Похвала была мне приятна – Тьи считался тонким ценителем прекрасного. В конце концов, зачем мы трудимся? Лишь из удовольствия и для того, чтобы нас похвалили! Когда на Земле признают эту истину, здесь начнется золотой век.

Мы выпили еще по чаше сока, и Тьи сказал:

– У тебя мало у'шангов, Аффа'ит, только четыре, и, думаю, каждый тебе драгоценнее собственных крыльев. Не хочешь ли поговорить об одном из них?

У'шанг… Мне трудно объяснить это понятие несуукцу В некотором смысле оно означает «сосед», или «друг», или «потомок» того, с кем соседствовали и дружили веками твои предки, и потому тебе он ближе брата – тем более что братья в земном понимании здесь, на Сууке, невероятная редкость. Мир, лишенный контрадикторных полов, а значит, и плотской любви, все же не обделен любовью, и эта любовь, возможно, самая чистая, какая есть в Галактике, – ведь ею правят не физиология, не эгоизм, не жажда обладания, а платонические чувства. Разум, осознающий себя, не в силах смириться с одиночеством и ищет опоры и понимания в родственном разуме – вот закон, справедливый повсюду, на Уренире и Земле, чьи обитатели двуполы, и на Сууке, где неизвестны радости секса.

Фоги, мой маленький крылатый брат и друг… Я вспоминаю о тебе и временами стараюсь угадать, как ты прожил свою жизнь, был ли счастлив в Сумрачных Землях и где теперь твои потомки… Пусть пребудет с тобою Вселенский Дух!

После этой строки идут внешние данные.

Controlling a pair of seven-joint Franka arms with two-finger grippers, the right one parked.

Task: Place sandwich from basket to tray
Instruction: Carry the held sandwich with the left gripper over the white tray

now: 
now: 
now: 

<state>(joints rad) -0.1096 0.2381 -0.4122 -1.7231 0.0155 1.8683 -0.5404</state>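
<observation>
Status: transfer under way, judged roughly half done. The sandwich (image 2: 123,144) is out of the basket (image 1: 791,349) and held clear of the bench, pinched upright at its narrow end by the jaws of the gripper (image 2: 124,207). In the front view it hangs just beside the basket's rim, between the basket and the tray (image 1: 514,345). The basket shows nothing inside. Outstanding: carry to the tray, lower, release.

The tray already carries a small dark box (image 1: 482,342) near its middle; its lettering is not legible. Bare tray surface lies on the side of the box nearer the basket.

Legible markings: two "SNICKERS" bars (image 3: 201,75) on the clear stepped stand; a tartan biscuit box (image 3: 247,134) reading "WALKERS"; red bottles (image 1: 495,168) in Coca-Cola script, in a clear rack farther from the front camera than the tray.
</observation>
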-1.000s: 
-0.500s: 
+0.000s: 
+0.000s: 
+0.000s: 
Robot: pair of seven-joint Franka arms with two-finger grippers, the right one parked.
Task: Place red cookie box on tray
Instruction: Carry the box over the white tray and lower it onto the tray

Надеюсь, жизнь твоя была полна, а моя жертва не напрасна.

Однако вернусь к целителю Тьи и комнатке, завешенной коврами. Не дождавшись от меня ответа, он пригладил шерсть на могучих плечах и вымолвил:

– Я говорю о Фоги, твоем у'шанге. О взрывчатом порошке, придуманном им, а также о трубе из меди, нелепых глиняных чашах, что оскорбляют взор, и этой летающей коробке из дерева и рыбьих пузырей. От одного – клубы вонючего дыма, от другого – шум и треск, и от всего – беспокойство… Я сожалею, Аффа'ит, но нам, целителям, знакомы эти симптомы. – Уши Тьи печально поникли. – Знаешь ли ты, что твой у'шанг недужен? И что его болезнь неизлечима?

– Болезнь ли? – Я пошевелил крыльями. – Стоит ли считать его шалости болезнью? Возможно, дело всего лишь в том, что Фоги отличается от других?

– Готов согласиться с тобой, Аффа'ит. Я прожил долгую жизнь и накопил немного мудрости, но всю ее можно выразить в двух словах: мы разные! Да, мы разные, и это хорошо – ведь непохожесть порождает интерес друг к другу, желание познать чужие мысли и высказать свои… Но Фоги слишком отличается от нас. Я знаю, Аффа'ит, я говорил с ним… – Целитель тяжело вздохнул. – Я попытался направить его в иную сторону, увлечь творением прекрасного, но он толкует лишь о бесполезном – о своем летуне и мертвых вещах, способных двигаться будто живые. Это ему интересно, но не занимает ни меня, ни остальных. Теперь представь, что отличия Фоги усилятся в его потомке, и этот потомок окажется одинок – совсем один, без понимающих его у'шангов… Поистине, страшная судьба!